Gobierno e insurgencia comenzaron la guerra el 10 de enero de 1981; el 16 del mismo mes pero en 1992, pactaron su paz. En este 2019, pues, se cumplieron 38 años de lo primero y 27 de lo segundo. En el gastado acto oficial de ocasión, semejante a los realizados de 1993 al 2018 sin importar el partido de Gobierno, recurrieron de nuevo al cuento de “Alicia en el país de las maravillas”. Según Salvador Sánchez Cerén, El Salvador muestra una “institucionalidad eficiente” para proteger y promover “los derechos humanos, la defensa territorial y la soberanía nacional”. Por eso, se aplica justicia y se garantiza la seguridad pública. En serio, eso dijo.
¿De cuál fumó el amanuense del mandatario que va de salida con la más baja aprobación entre sus predecesores? ¡Y qué predecesores! Porque para el nivel de desastre en que estamos, todos contribuyeron; no obstante, cada 16 de enero todos también hablaron del “modelo salvadoreño” mundial al acordar el fin del conflicto entre dos bandos que combatieron entre sí y de paso ultrajaron ‒sucia e impunemente‒ la dignidad de una población civil no combatiente que no les importó ni antes ni durante la guerra, pese a que proclamar que luchaban por su bienestar. ¿Por qué, entonces, les iba a importar después?
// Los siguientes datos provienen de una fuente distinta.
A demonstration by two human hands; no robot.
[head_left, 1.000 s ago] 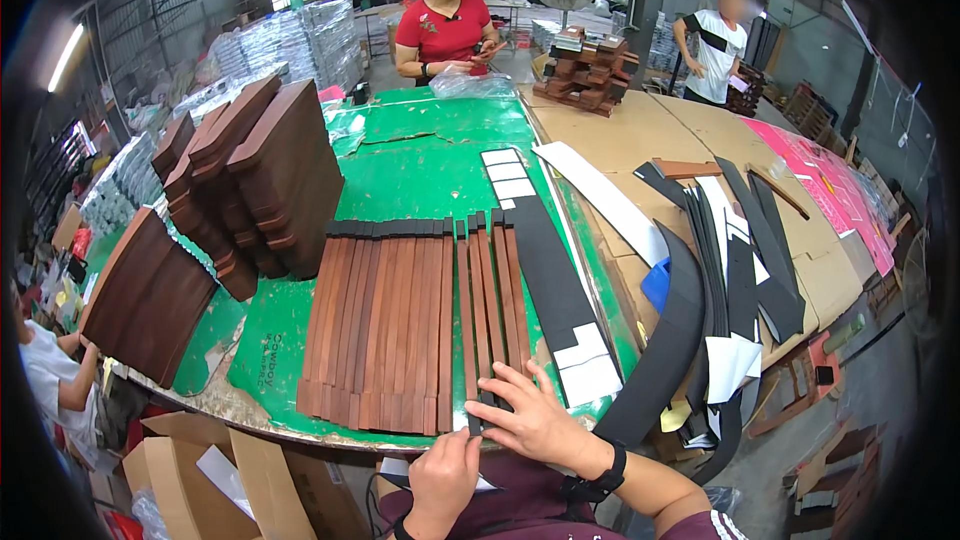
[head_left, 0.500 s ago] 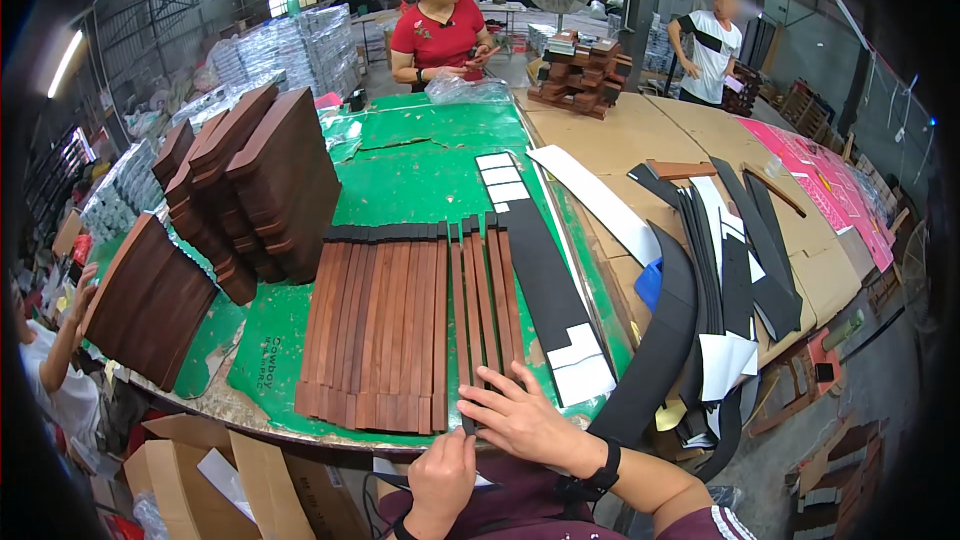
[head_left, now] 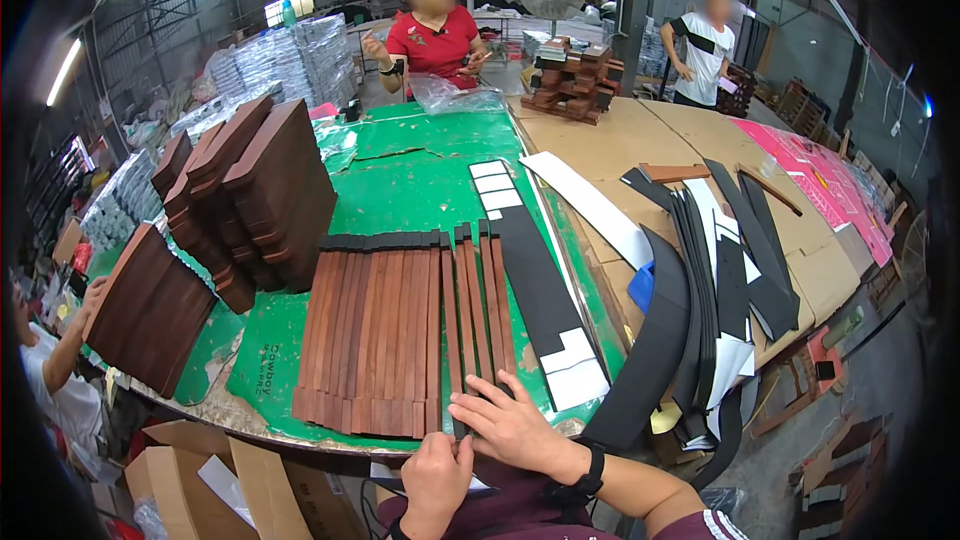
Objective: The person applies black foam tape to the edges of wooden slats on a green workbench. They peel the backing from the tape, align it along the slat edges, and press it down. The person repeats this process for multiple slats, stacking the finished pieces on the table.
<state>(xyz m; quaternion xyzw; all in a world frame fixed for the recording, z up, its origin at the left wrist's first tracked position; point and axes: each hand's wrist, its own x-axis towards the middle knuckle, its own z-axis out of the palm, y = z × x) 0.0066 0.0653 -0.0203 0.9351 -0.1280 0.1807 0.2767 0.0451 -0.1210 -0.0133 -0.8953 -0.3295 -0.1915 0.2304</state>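
Observation:
A row of reddish-brown wooden slats [head_left: 365, 340] lies side by side on the green-covered table, their far ends capped in black. A few narrower slats [head_left: 487, 310] stand slightly apart at the row's right. Across their near ends rests my right hand [head_left: 510, 427], its fingers spread and stretched out. Beside it, at the table's front edge, my left hand [head_left: 435, 480] is closed, thumb against the curled fingers. A small dark bit shows between the hands at a slat's near end; what the left fingers pinch is hidden. Right of the slats lies a black foam sheet [head_left: 530, 270] with white patches.
Dark wooden panels [head_left: 280, 200] stand stacked at the left, near a curved brown stack [head_left: 150, 310]. Black strips [head_left: 650, 340] pile up on the cardboard-covered table at right. An open carton [head_left: 190, 490] sits below the front edge. Co-workers stand beyond the table and at far left.
My hands stay nearly in place at the slat ends. The view has shifted slightly. The person in red across the table has raised one hand.

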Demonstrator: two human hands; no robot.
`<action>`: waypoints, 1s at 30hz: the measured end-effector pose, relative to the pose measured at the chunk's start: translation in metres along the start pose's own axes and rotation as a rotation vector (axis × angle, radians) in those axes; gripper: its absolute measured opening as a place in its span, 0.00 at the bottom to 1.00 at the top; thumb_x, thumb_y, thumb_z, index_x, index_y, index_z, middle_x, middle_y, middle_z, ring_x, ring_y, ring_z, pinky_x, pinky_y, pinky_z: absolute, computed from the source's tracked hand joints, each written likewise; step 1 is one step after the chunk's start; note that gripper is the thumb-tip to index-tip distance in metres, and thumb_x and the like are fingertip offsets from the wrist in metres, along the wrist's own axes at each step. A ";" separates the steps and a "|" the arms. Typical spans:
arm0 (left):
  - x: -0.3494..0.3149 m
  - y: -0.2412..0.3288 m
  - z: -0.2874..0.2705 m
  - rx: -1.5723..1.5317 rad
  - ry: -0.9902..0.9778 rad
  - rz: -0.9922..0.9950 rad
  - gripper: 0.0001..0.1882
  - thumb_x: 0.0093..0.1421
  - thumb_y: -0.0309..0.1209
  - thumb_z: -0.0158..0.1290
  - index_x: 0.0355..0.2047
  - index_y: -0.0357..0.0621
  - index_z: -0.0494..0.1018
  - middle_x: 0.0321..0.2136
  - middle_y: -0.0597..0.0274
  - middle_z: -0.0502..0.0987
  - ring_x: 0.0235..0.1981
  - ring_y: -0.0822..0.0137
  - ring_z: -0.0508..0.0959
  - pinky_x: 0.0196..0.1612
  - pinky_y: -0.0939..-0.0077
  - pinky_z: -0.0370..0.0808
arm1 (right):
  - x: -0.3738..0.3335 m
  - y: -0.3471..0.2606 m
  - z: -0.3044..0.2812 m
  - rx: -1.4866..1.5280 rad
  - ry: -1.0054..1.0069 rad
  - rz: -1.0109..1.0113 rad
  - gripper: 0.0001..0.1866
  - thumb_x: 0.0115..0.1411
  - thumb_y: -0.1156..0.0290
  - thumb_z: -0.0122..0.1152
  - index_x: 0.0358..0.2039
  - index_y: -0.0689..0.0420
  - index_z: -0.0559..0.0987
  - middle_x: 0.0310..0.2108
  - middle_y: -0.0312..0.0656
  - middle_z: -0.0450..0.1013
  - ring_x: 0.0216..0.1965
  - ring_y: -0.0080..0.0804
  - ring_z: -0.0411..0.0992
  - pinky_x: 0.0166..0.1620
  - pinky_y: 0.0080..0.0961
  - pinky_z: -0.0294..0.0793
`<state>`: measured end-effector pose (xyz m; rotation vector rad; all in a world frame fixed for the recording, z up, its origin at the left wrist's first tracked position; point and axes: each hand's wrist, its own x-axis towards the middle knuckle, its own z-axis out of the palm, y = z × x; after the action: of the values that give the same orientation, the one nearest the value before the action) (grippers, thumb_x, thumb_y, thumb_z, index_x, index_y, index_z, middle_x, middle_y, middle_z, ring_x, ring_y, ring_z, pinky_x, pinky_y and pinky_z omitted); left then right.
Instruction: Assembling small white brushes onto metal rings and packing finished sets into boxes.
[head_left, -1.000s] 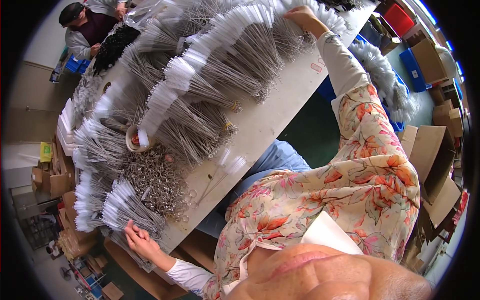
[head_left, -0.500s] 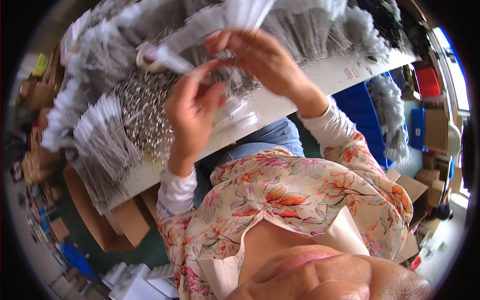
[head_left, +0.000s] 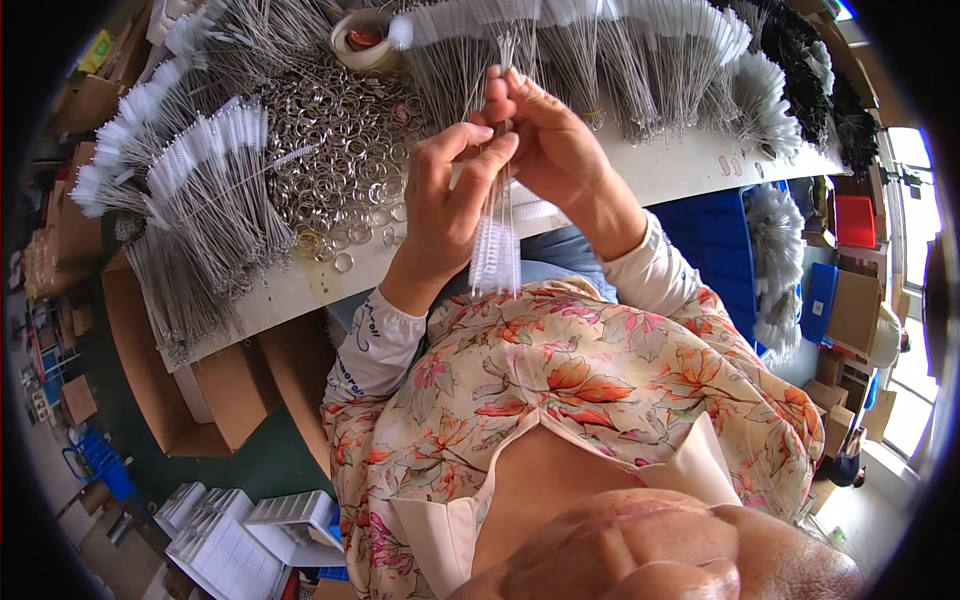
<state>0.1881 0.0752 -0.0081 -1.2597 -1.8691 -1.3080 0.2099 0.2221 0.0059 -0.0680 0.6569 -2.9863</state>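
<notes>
Together, left hand (head_left: 450, 200) and right hand (head_left: 545, 145) grip wire brushes (head_left: 497, 240) above table (head_left: 680, 170) near tape roll (head_left: 362, 40)

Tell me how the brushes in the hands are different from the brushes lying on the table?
The brushes in the hands hang down with bristles low, pinched between the left hand and right hand; the brushes on the table lie flat, fanned out. The held bunch is small; the table piles are many. Both have white bristles on thin wire stems.

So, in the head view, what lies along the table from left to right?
White-tipped wire brushes → heap of metal rings → left hand → right hand → black-tipped brushes.
</notes>
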 end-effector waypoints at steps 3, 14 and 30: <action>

“Genera una preocupación los altísimos niveles de homicidios dolosos, los cuales han mantenido una cifra promedio de siete mil doscientos once por año entre 1995 y 1997”. Así finalizaba el segundo párrafo del “Diagnóstico de las instituciones del ramo de seguridad pública”, elaborado por el Consejo Nacional de Seguridad Pública (CNSP) por ser el ente creado al inicio de la administración Calderón Sol para asesorar al titular del Órgano Ejecutivo en la materia.
Bajo ese mandato produjo tal documento que publicó en febrero de 1998. ¡Hace más de dos décadas! De haber asumido de buena fe el seguimiento de sus recomendaciones, seguramente no se tendría una institución policial cuestionada en su credibilidad ‒como ahora‒ desde la perspectiva del respeto de los derechos humanos dentro y fuera de la misma ni asediada por organizaciones criminales.
Esperaría que, como hace veinte años el CNSP por los 7,211 “homicidios dolosos” promedio, las autoridades estatales estén altamente preocupadas hoy por las condenables ejecuciones sumarias de quienes deben garantizar la seguridad ciudadana. En menos de veinte días de enero, las víctimas sumaban diez asesinadas y tres heridas; también habían ultimado familiares de policías, dos soldados y tiroteado la delegación de tránsito terrestre. ¿De qué país habló, entonces, Sánchez Cerén?
Además, entre las ficciones que le redactaron afirmó haber avanzado significativamente “en la erradicación de la pobreza y la desigualdad, y en el respeto a los derechos ciudadanos y la equidad social, con oportunidades para todos, procurando que nadie se quede atrás”. Esta última frase debe ser quizás, seguramente, una de las más repetidas en la caravana que ese mismo día de enero integraron centenares de personas que ‒¿quién sabe por qué?‒ iniciaron su partida de un “país referente” como este. ¿Qué no están bien acá, pues?
“A nivel internacional ‒afirmó Sánchez Cerén, cual negado “encantador de serpientes”‒ somos un referente para otras naciones que buscan concretar procesos de pacificación por las vías del diálogo”. ¿Entonces porque, individual o masivamente, lo abandona su gente? “No hay otra opción, por la violencia y la pobreza; además no hay empleo y si hay, es mal pagado”; eso aseguró alguien entre quienes partieron huyendo de las tres guerras que asolan hoy a El Salvador profundo, doliente y desesperado. “Yo sé que es peligroso, pero qué vamos a hacer si aquí hay desempleo y las autoridades no están haciendo nada”; otra respuesta a la interrogante, negando las fantasías oficiales.
Ese día, también hubo otras “caravanas”: la de los buses que “acarrearon” al público que “abarrotó” las instalaciones del local donde festejaron las élites políticas, económicas y militares que dialogaron y acordaron el fin de la guerra. Además, fueron enormes caravanas de automóviles y unidades de transporte colectivo ‒con sus conductores y pasajeros desesperados dentro‒ las que se formaron en las calles aledañas al lugar de la celebración de su lucrativa paz.
Qué tal si salimos del letargo y ‒en inmensas caravanas atiborradas de indignación‒ pasamos a la necesaria acción; que tal si volvemos a ser referente de lucha contra la injusticia en todas sus dimensiones e independientemente de quien gane las próximas elecciones, ante las cuales solo resta decir ‒como dijo Rubén Figueroa, el “tigre de Huitzuco”‒ que “la caballada está flaca” ¿Flaca? ¡Huesuda!, diría yo.